I'd like the entries repeated exactly, without their pictures.

:: Source information ::
▬▬▬
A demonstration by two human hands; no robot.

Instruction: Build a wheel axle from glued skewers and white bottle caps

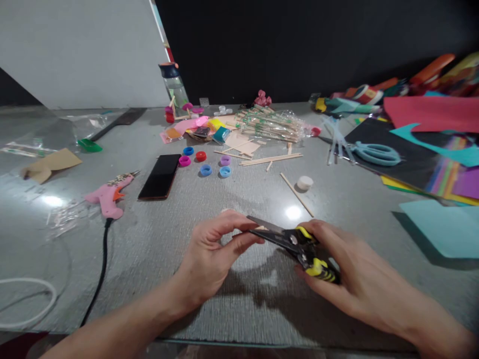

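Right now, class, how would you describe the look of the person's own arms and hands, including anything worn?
The left hand and right hand are both bare, with no gloves, rings or watch in sight. The forearms are uncovered as far as the picture shows, with no sleeves visible.

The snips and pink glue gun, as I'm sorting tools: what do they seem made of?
Snips: likely metal blades, dark with a grey sheen; yellow grips, plastic or rubber, by their matte, banded look. Glue gun: probably moulded plastic, by its smooth pink handle.
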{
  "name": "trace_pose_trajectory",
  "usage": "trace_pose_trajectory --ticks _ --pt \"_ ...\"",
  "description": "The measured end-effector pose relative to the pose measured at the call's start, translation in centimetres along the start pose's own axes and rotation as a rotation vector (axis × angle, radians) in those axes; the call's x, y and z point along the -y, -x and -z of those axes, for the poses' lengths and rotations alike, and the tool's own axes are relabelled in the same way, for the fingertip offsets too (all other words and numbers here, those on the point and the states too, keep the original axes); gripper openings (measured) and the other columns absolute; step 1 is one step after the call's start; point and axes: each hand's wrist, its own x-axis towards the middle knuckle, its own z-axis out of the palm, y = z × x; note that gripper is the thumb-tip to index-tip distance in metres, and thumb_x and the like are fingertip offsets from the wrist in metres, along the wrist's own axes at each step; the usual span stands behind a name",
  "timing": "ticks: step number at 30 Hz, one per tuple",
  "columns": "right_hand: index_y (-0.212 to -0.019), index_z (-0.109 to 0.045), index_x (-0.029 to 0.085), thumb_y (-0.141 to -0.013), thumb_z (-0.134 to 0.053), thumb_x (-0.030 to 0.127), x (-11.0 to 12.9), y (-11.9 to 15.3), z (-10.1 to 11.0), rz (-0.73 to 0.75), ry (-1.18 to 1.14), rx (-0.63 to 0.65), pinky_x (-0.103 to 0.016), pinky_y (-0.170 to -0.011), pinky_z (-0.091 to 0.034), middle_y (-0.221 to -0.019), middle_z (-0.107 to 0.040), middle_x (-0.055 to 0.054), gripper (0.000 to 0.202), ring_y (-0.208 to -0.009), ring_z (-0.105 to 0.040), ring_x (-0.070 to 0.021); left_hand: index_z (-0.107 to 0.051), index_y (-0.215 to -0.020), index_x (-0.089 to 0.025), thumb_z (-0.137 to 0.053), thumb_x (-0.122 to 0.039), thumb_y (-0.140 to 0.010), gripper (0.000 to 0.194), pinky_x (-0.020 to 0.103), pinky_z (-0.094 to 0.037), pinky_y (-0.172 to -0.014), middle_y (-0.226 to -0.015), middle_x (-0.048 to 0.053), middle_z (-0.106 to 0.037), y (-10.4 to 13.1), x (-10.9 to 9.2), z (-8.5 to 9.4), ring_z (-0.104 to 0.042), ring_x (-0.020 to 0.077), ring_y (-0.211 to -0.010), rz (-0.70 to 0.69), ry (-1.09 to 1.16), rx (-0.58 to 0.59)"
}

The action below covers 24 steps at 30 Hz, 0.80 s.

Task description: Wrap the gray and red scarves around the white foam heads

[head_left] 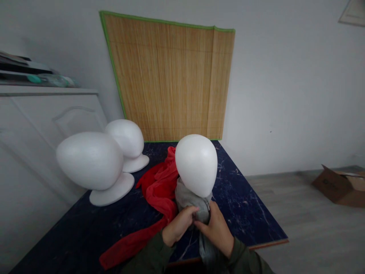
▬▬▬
:: Task response ::
A demonstration by two human hands; no robot.

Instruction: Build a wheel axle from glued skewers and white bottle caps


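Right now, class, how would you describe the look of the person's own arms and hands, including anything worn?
The left hand and right hand are both bare, with no gloves, rings or watch in sight. The forearms are uncovered as far as the picture shows, with no sleeves visible.

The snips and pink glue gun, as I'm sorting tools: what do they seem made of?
Snips: likely metal blades, dark with a grey sheen; yellow grips, plastic or rubber, by their matte, banded look. Glue gun: probably moulded plastic, by its smooth pink handle.
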{
  "name": "trace_pose_trajectory",
  "usage": "trace_pose_trajectory --ticks _ --pt \"_ ...\"",
  "description": "The measured end-effector pose relative to the pose measured at the call's start, translation in centimetres along the start pose's own axes and rotation as a rotation vector (axis × angle, radians) in those axes; the call's x, y and z point along the -y, -x and -z of those axes, for the poses' lengths and rotations alike, and the tool's own axes are relabelled in the same way, for the fingertip offsets too (all other words and numbers here, those on the point and the states too, keep the original axes); gripper openings (measured) and the other columns absolute; step 1 is one step after the call's start; point and axes: each hand's wrist, its own x-axis towards the middle knuckle, its own z-axis out of the palm, y = z × x; note that gripper is the thumb-tip to index-tip distance in metres, and thumb_x and the like are fingertip offsets from the wrist in metres, along the wrist's own axes at each step; the usual span stands behind a name",
  "timing": "ticks: step number at 30 Hz, one per tuple",
  "columns": "right_hand: index_y (-0.212 to -0.019), index_z (-0.109 to 0.045), index_x (-0.029 to 0.085), thumb_y (-0.141 to -0.013), thumb_z (-0.134 to 0.053), thumb_x (-0.030 to 0.127), x (-11.0 to 12.9), y (-11.9 to 15.3), z (-10.1 to 11.0), rz (-0.73 to 0.75), ry (-1.18 to 1.14), rx (-0.63 to 0.65), pinky_x (-0.103 to 0.016), pinky_y (-0.170 to -0.011), pinky_z (-0.091 to 0.034), middle_y (-0.221 to -0.019), middle_z (-0.107 to 0.040), middle_x (-0.055 to 0.054), gripper (0.000 to 0.202), ring_y (-0.208 to -0.009), ring_z (-0.105 to 0.040), ring_x (-0.070 to 0.021); left_hand: index_z (-0.107 to 0.051), index_y (-0.215 to -0.020), index_x (-0.089 to 0.025), thumb_z (-0.137 to 0.053), thumb_x (-0.122 to 0.039), thumb_y (-0.140 to 0.010), gripper (0.000 to 0.194), pinky_x (-0.020 to 0.103), pinky_z (-0.094 to 0.037), pinky_y (-0.172 to -0.014), middle_y (-0.226 to -0.015), middle_x (-0.048 to 0.053), middle_z (-0.106 to 0.037), y (-10.4 to 13.1), x (-10.9 to 9.2), z (-8.5 to 9.4), ring_z (-0.104 to 0.042), ring_x (-0.020 to 0.077), ring_y (-0.211 to -0.010), rz (-0.70 to 0.69), ry (-1.09 to 1.16), rx (-0.58 to 0.59)"
}

The action below covers 24 steps at 30 Hz, 0.80 s.

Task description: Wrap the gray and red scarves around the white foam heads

[head_left] 

The requested output is complete.